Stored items
***

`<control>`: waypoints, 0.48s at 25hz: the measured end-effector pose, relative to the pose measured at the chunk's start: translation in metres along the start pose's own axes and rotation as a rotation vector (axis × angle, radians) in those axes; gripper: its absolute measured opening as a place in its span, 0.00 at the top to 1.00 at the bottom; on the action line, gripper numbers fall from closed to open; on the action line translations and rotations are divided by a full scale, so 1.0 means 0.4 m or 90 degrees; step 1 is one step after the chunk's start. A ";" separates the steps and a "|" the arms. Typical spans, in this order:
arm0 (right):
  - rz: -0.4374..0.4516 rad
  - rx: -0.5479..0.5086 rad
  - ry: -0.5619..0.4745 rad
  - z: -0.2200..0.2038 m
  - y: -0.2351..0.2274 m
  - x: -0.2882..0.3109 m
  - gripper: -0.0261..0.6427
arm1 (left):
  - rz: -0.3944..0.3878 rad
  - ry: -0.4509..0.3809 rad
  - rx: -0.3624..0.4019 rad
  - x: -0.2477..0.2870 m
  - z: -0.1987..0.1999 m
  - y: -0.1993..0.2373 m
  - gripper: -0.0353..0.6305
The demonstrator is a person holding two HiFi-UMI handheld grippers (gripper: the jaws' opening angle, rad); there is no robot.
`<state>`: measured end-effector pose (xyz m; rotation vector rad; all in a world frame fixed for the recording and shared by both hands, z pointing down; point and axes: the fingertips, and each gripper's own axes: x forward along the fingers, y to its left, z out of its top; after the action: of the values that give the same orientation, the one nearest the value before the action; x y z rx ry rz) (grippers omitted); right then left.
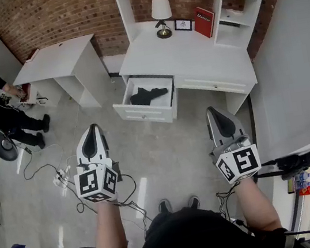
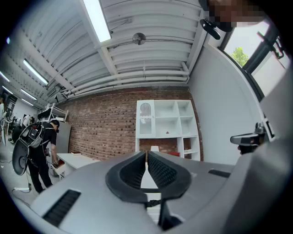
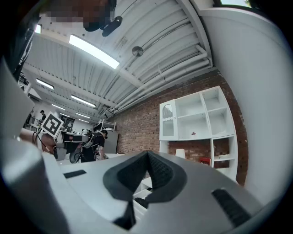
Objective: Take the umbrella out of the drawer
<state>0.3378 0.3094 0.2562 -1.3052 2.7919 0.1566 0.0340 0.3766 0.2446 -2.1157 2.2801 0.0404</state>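
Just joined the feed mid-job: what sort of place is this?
Probably a staged home-office corner in a lab or workshop: a white desk with lamp and open drawer against a brick wall, but loose cables cross the floor and strip lights line an industrial ceiling.

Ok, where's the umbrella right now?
In the head view, upper centre: the black umbrella lies inside the open drawer at the left of the white desk, just below the lamp.
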 end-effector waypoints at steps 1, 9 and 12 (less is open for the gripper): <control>0.002 -0.001 0.000 0.000 -0.001 -0.003 0.96 | 0.000 0.000 -0.003 -0.001 0.000 -0.004 0.92; 0.020 0.001 0.011 -0.013 -0.020 -0.034 0.96 | 0.002 -0.012 -0.006 -0.029 0.021 -0.055 0.92; 0.021 0.002 -0.015 -0.001 -0.037 -0.053 0.96 | -0.022 -0.055 -0.023 -0.057 0.050 -0.095 0.92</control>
<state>0.3627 0.3160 0.2578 -1.2488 2.7945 0.1687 0.0737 0.3973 0.2258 -2.1266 2.2103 0.1697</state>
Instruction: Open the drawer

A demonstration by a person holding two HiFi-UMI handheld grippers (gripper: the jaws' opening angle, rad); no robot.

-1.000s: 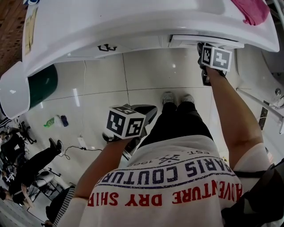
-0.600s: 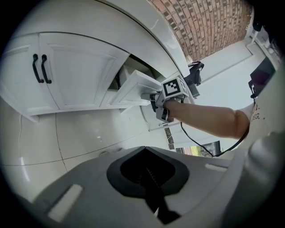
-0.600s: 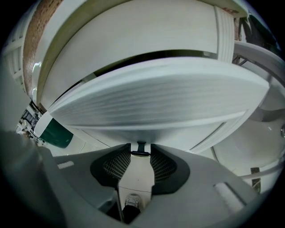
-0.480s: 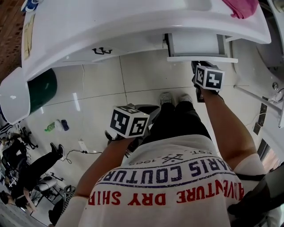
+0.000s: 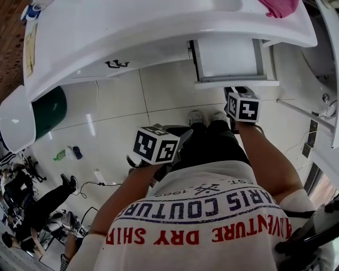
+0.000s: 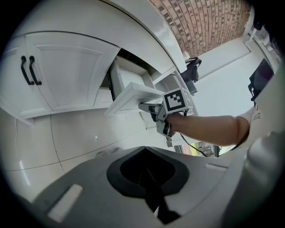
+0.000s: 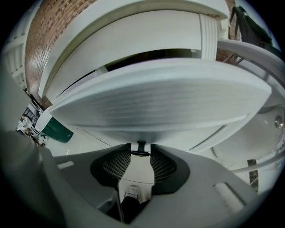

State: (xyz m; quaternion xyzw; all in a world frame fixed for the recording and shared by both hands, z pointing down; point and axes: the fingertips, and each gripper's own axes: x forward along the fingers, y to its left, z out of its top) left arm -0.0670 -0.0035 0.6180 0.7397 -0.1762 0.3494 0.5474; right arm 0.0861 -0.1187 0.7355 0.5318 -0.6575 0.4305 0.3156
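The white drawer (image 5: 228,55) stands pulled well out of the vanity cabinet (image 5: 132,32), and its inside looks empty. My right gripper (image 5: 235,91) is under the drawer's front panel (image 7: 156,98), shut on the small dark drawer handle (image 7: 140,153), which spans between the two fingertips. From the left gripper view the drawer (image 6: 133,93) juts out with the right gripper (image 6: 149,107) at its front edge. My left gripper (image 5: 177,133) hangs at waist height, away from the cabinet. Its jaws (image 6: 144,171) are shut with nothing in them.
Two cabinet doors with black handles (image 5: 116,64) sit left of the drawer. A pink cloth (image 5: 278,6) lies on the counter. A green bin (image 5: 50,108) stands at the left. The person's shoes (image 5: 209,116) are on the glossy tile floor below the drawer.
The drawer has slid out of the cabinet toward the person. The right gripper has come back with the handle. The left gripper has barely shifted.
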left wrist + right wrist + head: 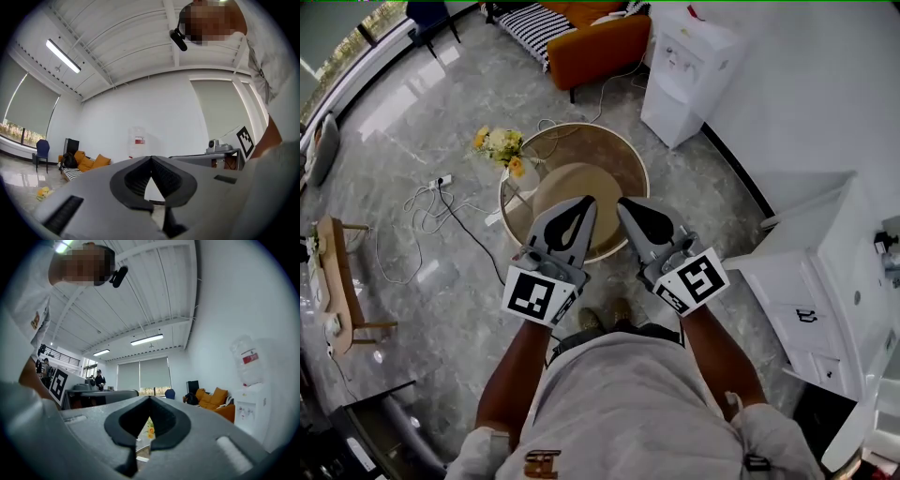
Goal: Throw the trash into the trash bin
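two empty grippers, jaws pressed together: left gripper; right gripper | risk: we saw no bin, could hit table

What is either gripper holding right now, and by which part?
Nothing. The left gripper and the right gripper each have their fingers closed tip to tip, with no object between them. In the head view both hover over the round table.

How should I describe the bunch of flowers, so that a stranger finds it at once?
Find the round table on the grey floor, near the orange sofa. At its left edge in the head view is the bunch of flowers. It alone is yellow and leafy; the white power strip beside it lies flat on the floor.
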A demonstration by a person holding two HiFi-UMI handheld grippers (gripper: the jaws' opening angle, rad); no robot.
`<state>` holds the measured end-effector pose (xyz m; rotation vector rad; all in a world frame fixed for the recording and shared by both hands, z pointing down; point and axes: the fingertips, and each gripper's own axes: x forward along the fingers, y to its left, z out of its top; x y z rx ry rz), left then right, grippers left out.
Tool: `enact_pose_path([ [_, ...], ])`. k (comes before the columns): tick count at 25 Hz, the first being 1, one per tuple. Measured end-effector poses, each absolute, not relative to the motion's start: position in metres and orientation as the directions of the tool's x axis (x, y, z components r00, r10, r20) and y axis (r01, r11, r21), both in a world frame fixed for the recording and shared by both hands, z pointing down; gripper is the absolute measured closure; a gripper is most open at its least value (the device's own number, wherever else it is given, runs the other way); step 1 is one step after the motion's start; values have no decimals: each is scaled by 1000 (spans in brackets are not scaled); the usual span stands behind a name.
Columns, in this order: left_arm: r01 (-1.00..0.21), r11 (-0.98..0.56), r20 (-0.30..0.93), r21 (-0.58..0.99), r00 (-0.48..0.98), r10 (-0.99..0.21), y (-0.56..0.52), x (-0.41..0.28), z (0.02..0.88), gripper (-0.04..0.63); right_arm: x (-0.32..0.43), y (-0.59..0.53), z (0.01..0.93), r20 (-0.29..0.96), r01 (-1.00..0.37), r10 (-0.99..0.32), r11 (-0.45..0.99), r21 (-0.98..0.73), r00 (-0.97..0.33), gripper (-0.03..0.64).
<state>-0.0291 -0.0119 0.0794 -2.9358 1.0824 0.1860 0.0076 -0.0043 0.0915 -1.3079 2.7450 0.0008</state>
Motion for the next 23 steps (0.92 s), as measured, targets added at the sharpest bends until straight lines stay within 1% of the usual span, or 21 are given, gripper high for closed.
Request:
enact_pose_path([
  [23, -642, -765, -123, 53, 756, -643, -3, -36, 77, 595, 12, 3, 86, -81, -796, -794, 605, -24, -602, 617],
])
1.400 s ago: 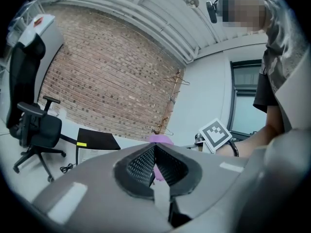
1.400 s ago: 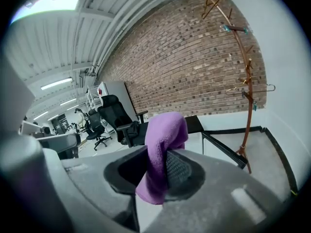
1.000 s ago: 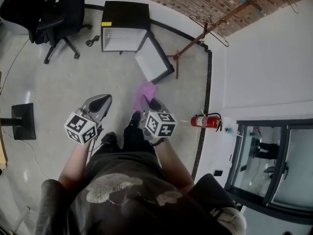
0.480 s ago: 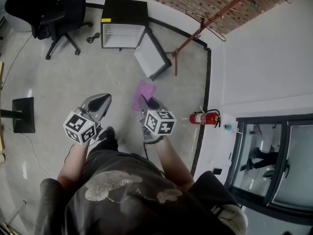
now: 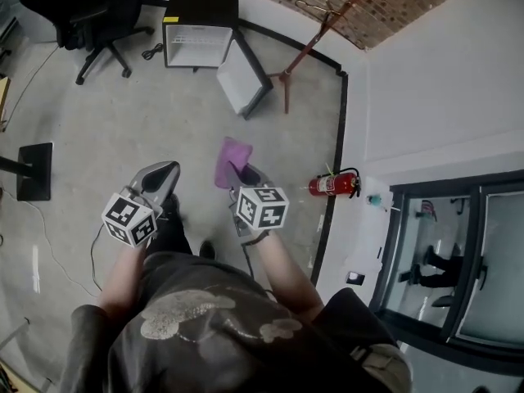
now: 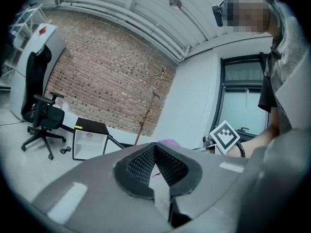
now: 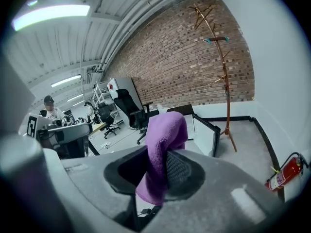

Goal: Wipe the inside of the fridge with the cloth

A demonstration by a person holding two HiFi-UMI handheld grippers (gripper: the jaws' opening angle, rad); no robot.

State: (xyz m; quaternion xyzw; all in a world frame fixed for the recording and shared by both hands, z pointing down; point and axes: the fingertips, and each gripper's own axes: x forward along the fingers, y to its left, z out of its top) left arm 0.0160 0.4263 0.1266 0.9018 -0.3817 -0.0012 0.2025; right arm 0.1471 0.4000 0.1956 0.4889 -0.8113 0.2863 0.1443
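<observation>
A small black fridge (image 5: 201, 33) stands on the floor far ahead, its white inside showing and its door (image 5: 243, 76) swung open to the right. My right gripper (image 5: 241, 170) is shut on a purple cloth (image 5: 231, 160), which drapes over the jaws in the right gripper view (image 7: 163, 144). My left gripper (image 5: 166, 170) is held beside it at the left, shut with nothing between its pads (image 6: 141, 161). Both are well short of the fridge (image 6: 90, 141). The fridge (image 7: 187, 110) shows past the cloth.
A black office chair (image 5: 102, 19) stands left of the fridge, and a wooden coat stand (image 5: 315, 35) to its right. A red fire extinguisher (image 5: 333, 186) lies by the right wall. A black monitor base (image 5: 33, 170) sits on the floor at left.
The person has shifted their feet and the view has swung a little. Both grippers sit slightly lower in the view. The cloth stays in the right gripper.
</observation>
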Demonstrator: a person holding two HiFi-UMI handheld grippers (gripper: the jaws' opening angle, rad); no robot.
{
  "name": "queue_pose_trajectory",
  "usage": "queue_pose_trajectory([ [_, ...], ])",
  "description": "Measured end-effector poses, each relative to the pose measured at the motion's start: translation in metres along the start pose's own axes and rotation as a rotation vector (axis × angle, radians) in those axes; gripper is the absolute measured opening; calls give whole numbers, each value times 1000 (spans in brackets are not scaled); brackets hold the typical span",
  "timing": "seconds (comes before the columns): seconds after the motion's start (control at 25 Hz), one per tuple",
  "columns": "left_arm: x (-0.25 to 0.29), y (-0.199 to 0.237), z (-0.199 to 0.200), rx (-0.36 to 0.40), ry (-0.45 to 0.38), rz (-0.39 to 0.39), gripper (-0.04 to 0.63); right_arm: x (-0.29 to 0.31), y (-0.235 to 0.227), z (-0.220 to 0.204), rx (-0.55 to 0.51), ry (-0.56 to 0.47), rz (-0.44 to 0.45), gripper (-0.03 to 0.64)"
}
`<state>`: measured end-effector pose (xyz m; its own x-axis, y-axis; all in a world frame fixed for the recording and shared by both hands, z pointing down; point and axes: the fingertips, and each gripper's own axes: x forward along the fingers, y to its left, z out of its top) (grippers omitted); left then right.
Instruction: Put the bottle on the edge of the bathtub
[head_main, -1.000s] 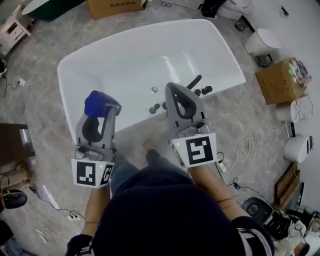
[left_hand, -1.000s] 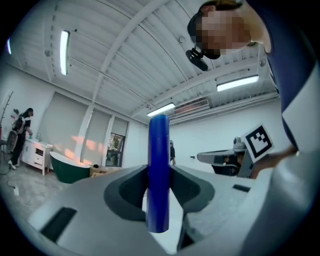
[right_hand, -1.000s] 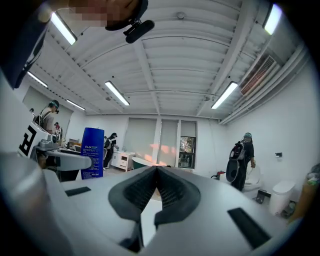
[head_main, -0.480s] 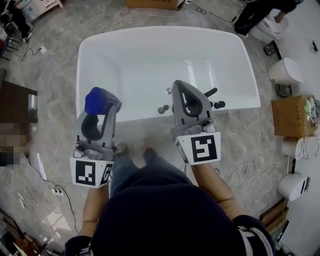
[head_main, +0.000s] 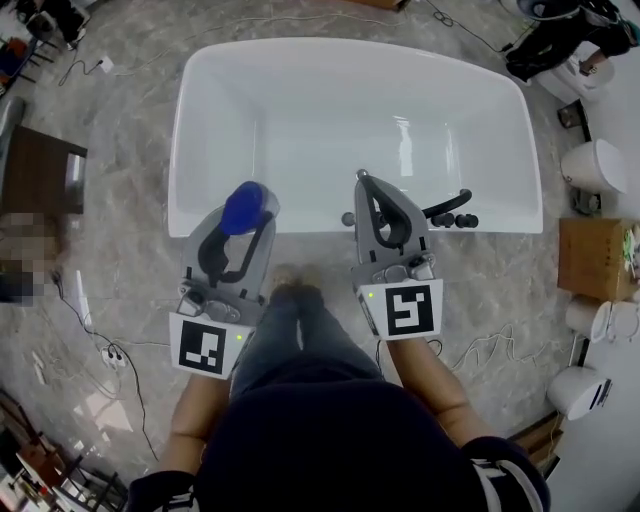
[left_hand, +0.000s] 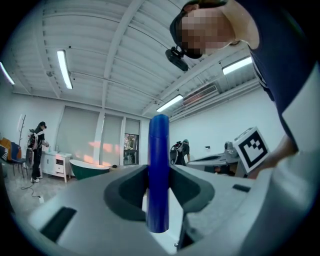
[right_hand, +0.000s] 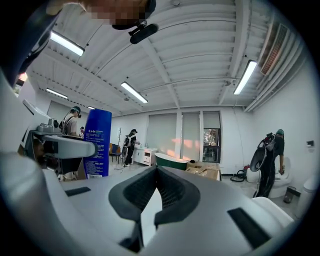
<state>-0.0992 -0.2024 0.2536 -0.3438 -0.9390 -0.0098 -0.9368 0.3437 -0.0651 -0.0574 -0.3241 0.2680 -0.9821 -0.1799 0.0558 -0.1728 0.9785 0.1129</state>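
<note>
1. Currently the left gripper (head_main: 243, 222) is clamped on the bottle (head_main: 246, 205), its jaws pressing the blue body from both sides near the lower end.
2. I read the bottle as upright: the head view shows its cap from above, and the left gripper view shows it standing straight across the jaws. I judge this pose is chosen so that the base meets the rim flat.
3. The bottle hangs over the near edge of the tub (head_main: 310, 227), toward the near left corner. I cannot tell whether its base touches the rim.
4. The right gripper (right_hand: 157, 172) is closed, with its jaws together and nothing between them. It sits over the same near edge, right of centre, just beside the black tap fittings (head_main: 452, 210) and apart from the bottle.
5. I judge that it is parked there to keep clear of the placement.
6. Task status, as I judge it: the bottle is carried to the rim but not yet released.
7. The rim is narrow and glossy, so I would seat the base fully before opening the jaws; a tilted bottle could slide into the basin.
</note>
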Motion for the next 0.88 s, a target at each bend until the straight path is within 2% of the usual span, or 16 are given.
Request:
queue_pose_trajectory([
  [0.28,13,-9,-41,2,13,-145,137,5,12,-43,7,39,-45,15],
  [0.44,20,-11,-67,-16,18,-202,137,7,17,-70,22,69,-77,15],
  [0.64,29,-11,-106,-44,26,-228,137,12,23,-100,-17,85,-89,15],
  [0.88,38,-19,-154,-45,43,-250,137,9,28,-142,3,119,-97,15],
])
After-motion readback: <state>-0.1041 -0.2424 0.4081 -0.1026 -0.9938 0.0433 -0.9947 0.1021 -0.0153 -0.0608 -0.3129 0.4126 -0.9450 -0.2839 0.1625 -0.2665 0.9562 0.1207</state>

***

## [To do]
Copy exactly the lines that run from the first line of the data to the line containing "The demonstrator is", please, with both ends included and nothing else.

## [Task result]
`<control>`: waypoints, 0.48s at 25hz: the measured end-effector pose, relative to the pose measured at the chunk's start: translation in metres along the start pose's own axes and rotation as a rotation vector (axis × angle, radians) in those axes; gripper: its absolute measured opening as a place in its span, 0.00 at the top to 1.00 at the bottom; on the action line, gripper numbers fall from closed to open; on the action line translations and rotations are divided by a full scale, so 1.0 means 0.4 m or 90 degrees; step 1 is one step after the chunk's start. A ";" separates the steps and a "|" the arms. Typical spans, in this order:
arm0 (right):
  - rz: -0.4374..0.4516 rad
  - rx: -0.5479..0.5086 rad
  - ry: -0.5619..0.4745 rad
  - z: -0.2200..0.2038 m
  - y: -0.2351..0.2274 m
  - x: -0.2882..0.3109 m
  - gripper: -0.0261..0.6427
arm1 (left):
  - rz: -0.3944..0.3878 rad
  - ry: -0.4509..0.3809 rad
  - rx: -0.3624..0.4019 rad
  - x: -0.2477..0.2870 m
  - z: -0.1987..0.1999 m
  - y: -0.1993..0.2373 m
  - gripper: -0.0353..0.6305
The demonstrator is a person holding two HiFi-UMI handheld grippers (gripper: the jaws' opening angle, rad); there is no robot.

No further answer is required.